小学生時代は自分が中学生になるなんて幻想程度のことであった。6年生になり、一緒にサッカーをやっていた一歳上の人達が中学校のジャージを着て練習に混ざりに来ても、自分がそのジャージを身に纏う姿は想像がつかなかった。いざ、中学生になり、二歳上の兄が高校受験の為に、休日の間中、自室に篭もりっぱなしになっていても、自分が受験生として努力している姿は想像つかなかった。実際、ここに書いたようなことをぼくはその身になってもしたことはなかった。わざわざ小学生の練習に混ざる体力を残せないほどに、Aチームに上がるために全力で練習に取り組んでいたし、高校受験もしたものの、努力はせず入れる高校に入っただけだから。
ぼくは今まで、人生において失敗という失敗を経験したことがない。大学進学も、東京に行って好きな服を着て、今までよりもっと広い知見を得られればなんて思っていた時もあったが、努力したくないとは思っていたが学力的な妥協ではなく、親に甘えた生活をするために実家から通える大学へと進学した。
目立つ苦悩を抱いていないからといって、それが楽かと言えばそうでもないことが多いように思う。大学やバイトに行くのだって、「明日は何時に起きなきゃだな。」とか考えなければいけないし、当たり前のように繰り返している日常の中にも、多少なりともストレスは発生しているものだ。生きるということが、こういったストレスになりうることの連続であることは重々承知ではあるが、これが全くなければどれだけ楽に生きられるのだろうかと日々思う。
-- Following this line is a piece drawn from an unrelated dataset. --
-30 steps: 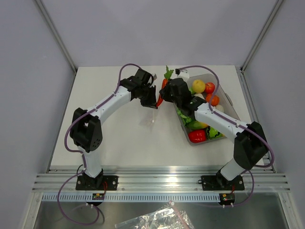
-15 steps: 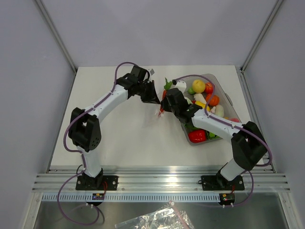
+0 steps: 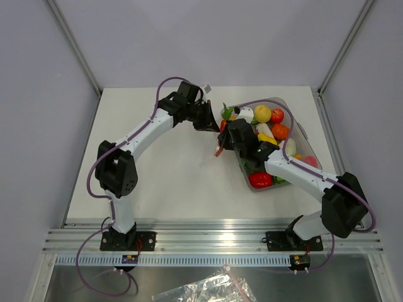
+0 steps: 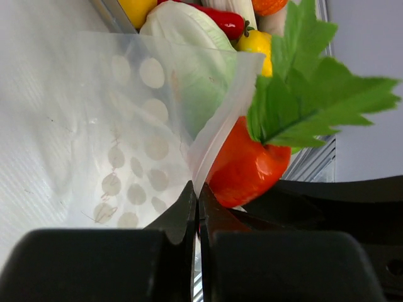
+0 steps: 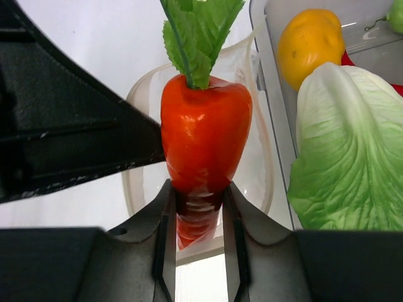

しかし、誰もが同じように感じながら生きているのならば、ぼくのような自堕落さを受け入れてしまっている人間がこう思うのは高望みなのだろう。
ふとした時に将来が不安になることがよくあるのだが、その大抵が期待混じりの不安である。大学に進学している前提、就職出来ている前提、彼女がいる前提、あまりにも都合良く不安が生まれる。つまり、自分は所謂普通な人生を歩むのだろうと考えてしまうのだ。恐らくこれは、前述した通りぼくがあまり大きな挫折を味わってこなかったことに由来するのだろう。そう考えることで、人生経験の乏しさを実感し未熟者であることが恥ずかしくも思える。しかし、失敗したことがないというのは決して悪いことではなく、それだけのポテンシャルがあるからこそなのだとポジティブに捉えることにする。なんでも都合良く、ポジティブに考えられる、それがぼくの良いところだから。